**Assignment:**
Using the data below, reproduce exactly the lines from the line with "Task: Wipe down" to the line with "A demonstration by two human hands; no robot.", both included; pictures must be dropped.

[Collected data]
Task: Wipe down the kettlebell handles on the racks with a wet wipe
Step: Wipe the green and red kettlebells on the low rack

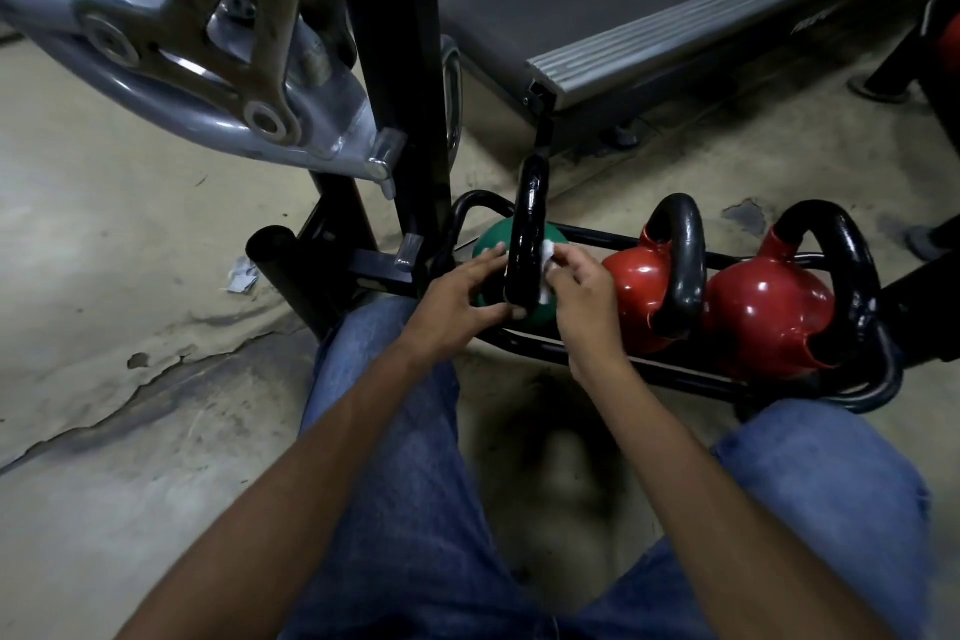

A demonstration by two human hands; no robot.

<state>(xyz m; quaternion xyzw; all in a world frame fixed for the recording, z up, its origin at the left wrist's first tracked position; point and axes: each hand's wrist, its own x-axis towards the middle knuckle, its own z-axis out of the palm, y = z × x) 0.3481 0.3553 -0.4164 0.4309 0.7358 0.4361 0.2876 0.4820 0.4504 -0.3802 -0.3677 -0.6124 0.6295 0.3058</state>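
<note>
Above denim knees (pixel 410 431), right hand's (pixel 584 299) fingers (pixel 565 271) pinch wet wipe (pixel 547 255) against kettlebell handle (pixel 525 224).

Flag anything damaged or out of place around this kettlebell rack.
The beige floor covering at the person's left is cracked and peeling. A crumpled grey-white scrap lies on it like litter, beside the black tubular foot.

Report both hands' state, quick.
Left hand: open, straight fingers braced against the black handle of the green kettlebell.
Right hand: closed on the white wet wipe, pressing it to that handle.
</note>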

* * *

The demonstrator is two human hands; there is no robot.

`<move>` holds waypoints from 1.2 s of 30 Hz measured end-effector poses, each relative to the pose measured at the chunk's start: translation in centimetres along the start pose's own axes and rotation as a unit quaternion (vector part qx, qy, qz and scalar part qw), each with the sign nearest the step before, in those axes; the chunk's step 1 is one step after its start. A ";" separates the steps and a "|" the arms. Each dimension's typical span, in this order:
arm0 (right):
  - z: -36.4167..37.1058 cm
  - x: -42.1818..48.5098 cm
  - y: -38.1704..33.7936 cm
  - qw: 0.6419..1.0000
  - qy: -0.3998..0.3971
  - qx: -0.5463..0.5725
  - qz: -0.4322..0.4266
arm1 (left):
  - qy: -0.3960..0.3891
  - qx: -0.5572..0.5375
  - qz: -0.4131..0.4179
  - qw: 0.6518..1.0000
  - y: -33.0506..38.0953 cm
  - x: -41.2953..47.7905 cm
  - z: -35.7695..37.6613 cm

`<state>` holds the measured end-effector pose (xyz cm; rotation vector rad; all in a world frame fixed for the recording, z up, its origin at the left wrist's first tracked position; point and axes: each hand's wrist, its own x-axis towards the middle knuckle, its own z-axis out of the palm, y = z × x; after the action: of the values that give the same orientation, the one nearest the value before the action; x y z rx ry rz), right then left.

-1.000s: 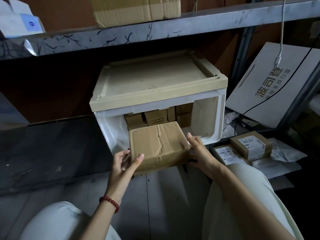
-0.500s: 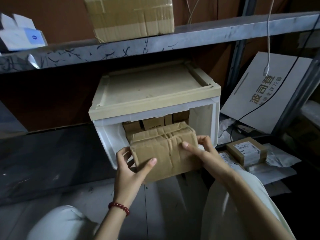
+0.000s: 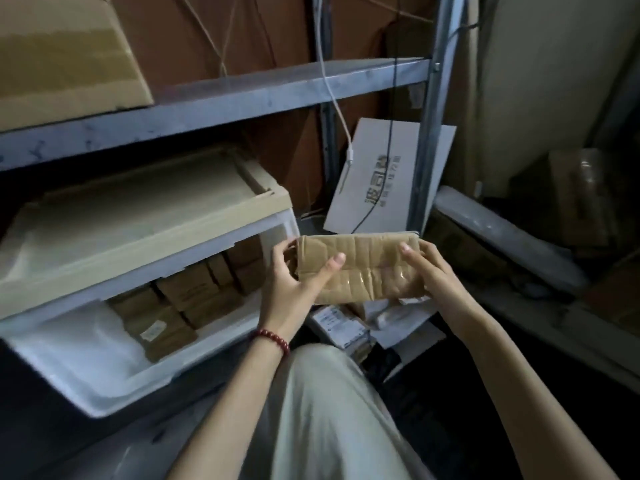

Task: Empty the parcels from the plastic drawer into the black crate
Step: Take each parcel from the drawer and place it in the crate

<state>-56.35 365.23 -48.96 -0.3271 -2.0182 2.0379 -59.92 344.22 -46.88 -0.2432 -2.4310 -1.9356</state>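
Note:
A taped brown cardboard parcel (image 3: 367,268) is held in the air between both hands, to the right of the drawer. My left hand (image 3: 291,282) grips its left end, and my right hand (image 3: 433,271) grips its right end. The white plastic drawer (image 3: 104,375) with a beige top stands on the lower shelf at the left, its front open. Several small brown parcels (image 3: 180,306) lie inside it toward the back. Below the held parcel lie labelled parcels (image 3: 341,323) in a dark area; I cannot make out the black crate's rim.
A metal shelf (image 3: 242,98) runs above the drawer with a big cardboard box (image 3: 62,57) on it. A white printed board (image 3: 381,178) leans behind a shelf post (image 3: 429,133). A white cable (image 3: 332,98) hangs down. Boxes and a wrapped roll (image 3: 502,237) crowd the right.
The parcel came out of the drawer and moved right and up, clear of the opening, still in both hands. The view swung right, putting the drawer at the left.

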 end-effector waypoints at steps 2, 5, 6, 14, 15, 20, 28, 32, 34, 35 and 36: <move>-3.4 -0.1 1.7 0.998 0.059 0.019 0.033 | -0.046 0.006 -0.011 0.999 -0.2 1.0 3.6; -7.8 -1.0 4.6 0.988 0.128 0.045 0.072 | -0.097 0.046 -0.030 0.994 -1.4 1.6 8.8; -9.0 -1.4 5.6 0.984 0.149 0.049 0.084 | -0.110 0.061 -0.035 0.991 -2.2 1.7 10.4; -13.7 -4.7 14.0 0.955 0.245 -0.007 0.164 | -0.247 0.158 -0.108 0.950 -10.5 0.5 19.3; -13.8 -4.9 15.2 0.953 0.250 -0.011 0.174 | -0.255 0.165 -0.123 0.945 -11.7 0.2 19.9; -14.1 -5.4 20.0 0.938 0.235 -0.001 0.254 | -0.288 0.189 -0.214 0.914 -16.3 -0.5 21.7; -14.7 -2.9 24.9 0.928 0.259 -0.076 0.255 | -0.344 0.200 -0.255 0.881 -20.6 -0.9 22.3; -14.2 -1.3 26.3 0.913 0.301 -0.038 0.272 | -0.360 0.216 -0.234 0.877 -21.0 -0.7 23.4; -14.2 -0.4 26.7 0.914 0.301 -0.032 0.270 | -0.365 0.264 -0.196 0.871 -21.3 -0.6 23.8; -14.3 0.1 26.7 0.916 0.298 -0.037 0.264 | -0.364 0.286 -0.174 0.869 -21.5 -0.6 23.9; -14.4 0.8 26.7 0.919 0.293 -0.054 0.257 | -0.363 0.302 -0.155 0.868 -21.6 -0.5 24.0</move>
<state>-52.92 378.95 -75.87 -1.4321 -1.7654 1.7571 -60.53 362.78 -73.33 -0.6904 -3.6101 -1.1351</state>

**Answer box:**
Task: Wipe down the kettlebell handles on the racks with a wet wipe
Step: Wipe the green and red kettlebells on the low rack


A demonstration by two human hands; no robot.

For this exercise, nothing more is required.